Theoretically, when confronted with a foreign crisis, the President should consider the short-term security interests of the US, as well as its long-term strategic interests.
The Bush administration justification for the 2003 invasion of Iraq initially focused on short-term security issues: "[remove] a regime that developed and used weapons of mass destruction, that harbored and supported terrorists, committed outrageous human rights abuses, and defied the just demands of the United Nations and the world." Later strategic interests were included: "to change the Middle East so as to deny support for militant Islam by pressuring or transforming the nations and transnational systems that support it." The security phase had detailed planning. The strategic phase made a weak attempt to introduce democracy to the region.

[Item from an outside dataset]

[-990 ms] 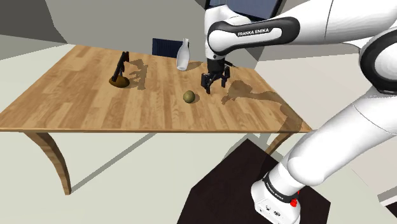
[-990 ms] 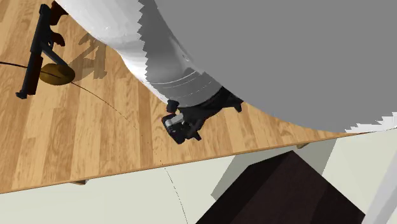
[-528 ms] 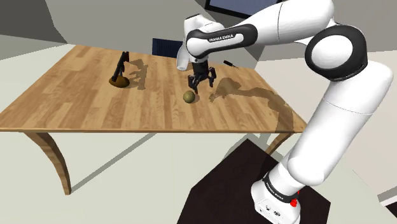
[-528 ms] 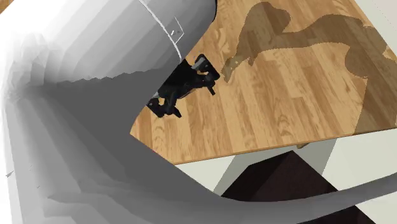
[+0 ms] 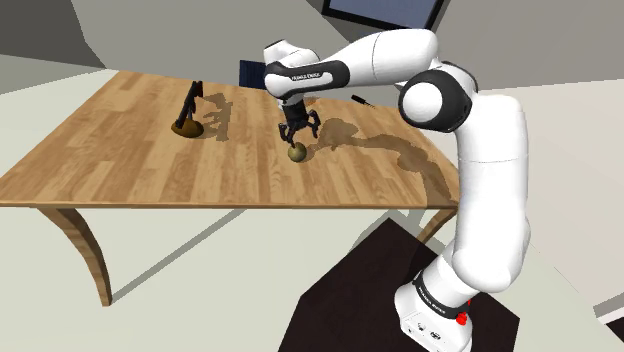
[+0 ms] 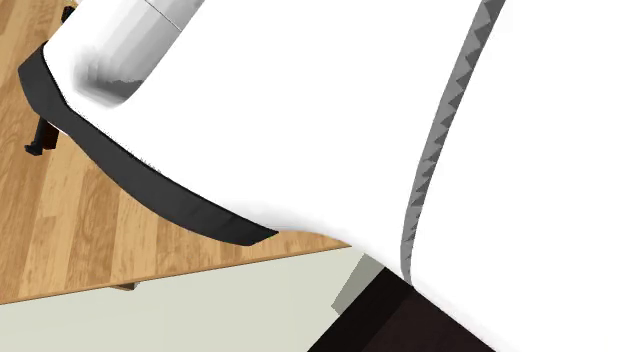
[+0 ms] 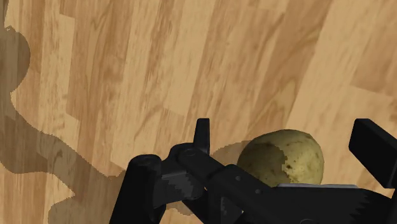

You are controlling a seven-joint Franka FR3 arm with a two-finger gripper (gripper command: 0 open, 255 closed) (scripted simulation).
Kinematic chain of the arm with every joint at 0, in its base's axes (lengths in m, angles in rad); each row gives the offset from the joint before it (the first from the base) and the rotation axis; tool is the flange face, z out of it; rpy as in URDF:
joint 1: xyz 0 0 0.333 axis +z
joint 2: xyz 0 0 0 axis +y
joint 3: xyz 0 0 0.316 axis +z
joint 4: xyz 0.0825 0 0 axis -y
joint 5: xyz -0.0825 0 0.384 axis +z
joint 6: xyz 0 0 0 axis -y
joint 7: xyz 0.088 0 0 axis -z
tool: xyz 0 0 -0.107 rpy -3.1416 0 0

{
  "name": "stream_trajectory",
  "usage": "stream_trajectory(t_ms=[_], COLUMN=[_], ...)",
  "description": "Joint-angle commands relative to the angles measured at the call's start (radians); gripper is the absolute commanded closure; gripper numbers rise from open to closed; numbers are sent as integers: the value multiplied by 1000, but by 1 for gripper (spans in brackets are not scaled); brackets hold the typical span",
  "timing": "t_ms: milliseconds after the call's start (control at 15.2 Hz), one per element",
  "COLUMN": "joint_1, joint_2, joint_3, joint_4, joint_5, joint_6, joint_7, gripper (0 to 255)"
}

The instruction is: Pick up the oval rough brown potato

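A rounded, olive-brown speckled potato [image 5: 297, 152] lies on the wooden table [image 5: 150, 150], near its middle. My black gripper [image 5: 298, 130] hangs just above it, pointing down, fingers open. In the wrist view the potato [image 7: 282, 158] sits between the two spread fingers [image 7: 202, 135], closer to the gripper's palm than the tips. Neither finger touches it, and the gripper [image 7: 284, 127] holds nothing. The arm's white link covers most of the second exterior view.
A black tool on a brown base [image 5: 187, 112] stands farther along the table toward the shoulder view's left, also seen as a black tool [image 6: 40, 140]. A dark blue object [image 5: 250, 72] sits at the table's far edge. The dark stand [image 5: 400, 290] is at lower right.
The arm swung toward the shoulder view's left, carrying the gripper from beside the potato to directly over it and lower. The fingers stayed open. The potato has not moved.
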Motion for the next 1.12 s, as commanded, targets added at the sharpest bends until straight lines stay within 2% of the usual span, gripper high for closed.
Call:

The US occupations of Afghanistan and Iraq demonstrated that the US, 70 years after World War II, continues to be effective at regime change; we know how to conduct military operations that decapitate enemy leadership. However, we were not effective creating a stable civil society; we were not able to "change the Middle East so as to deny support for militant Islam." (To the contrary, in many regions we made things worse.) At present, America is not able to inculcate democracy and nip terrorism in the bud.
This grim reality explains why Americans are unhappy with our foreign policy, especially the situation in the Middle East -- the death of the promise of "Arab Spring." In the minds of most Americans our foreign policy is based upon our use of overwhelming military power buttressed by the rationale that when we send in the marines we are paving the way for democracy.